• [EXERCISE]: Starting at the first line of the material below and stopping after the line that includes "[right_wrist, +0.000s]", write the lines out again exactly. Drop any pictures.
- Opening Delimiter -
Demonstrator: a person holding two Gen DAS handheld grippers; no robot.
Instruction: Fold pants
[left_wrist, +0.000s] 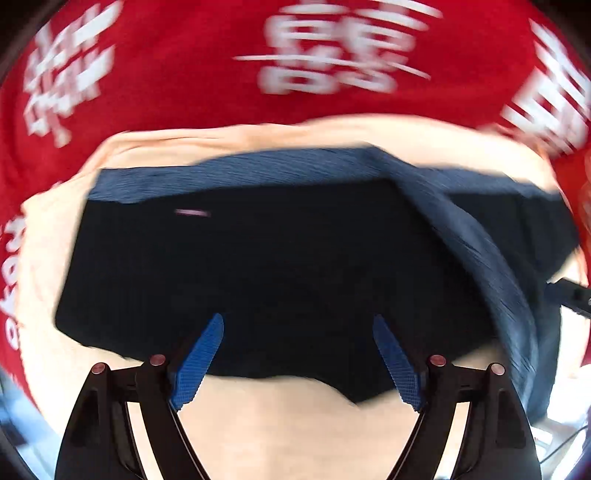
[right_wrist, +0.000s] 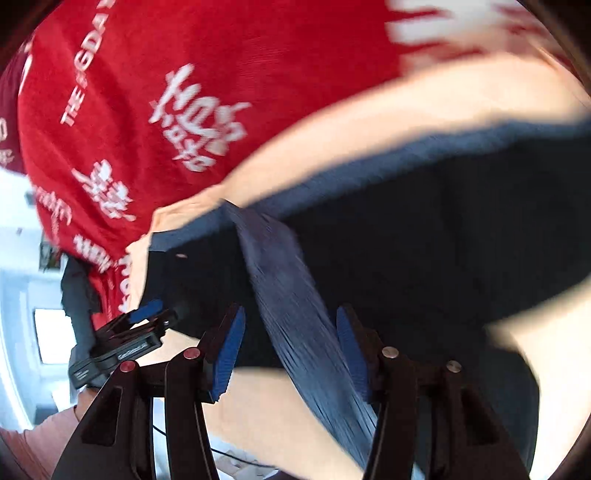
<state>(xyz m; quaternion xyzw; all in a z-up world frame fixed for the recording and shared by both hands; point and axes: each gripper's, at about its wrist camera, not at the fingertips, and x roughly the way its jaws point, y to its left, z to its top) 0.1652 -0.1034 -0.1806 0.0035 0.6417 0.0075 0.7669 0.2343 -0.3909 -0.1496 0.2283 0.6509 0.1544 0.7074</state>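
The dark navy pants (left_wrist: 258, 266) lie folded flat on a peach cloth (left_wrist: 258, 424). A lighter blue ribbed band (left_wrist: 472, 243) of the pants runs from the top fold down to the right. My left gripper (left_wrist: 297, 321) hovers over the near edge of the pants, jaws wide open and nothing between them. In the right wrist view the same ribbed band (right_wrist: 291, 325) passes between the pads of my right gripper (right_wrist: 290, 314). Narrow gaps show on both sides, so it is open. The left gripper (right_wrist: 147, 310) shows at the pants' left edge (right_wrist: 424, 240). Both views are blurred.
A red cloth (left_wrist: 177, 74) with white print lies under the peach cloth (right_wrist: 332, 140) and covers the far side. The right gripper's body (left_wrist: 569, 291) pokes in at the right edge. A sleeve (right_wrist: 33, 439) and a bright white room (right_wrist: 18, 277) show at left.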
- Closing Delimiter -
• [TASK ANSWER]:
Demonstrator: a person holding two Gen DAS handheld grippers; no robot.
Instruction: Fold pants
[left_wrist, +0.000s] 
[right_wrist, +0.000s] 

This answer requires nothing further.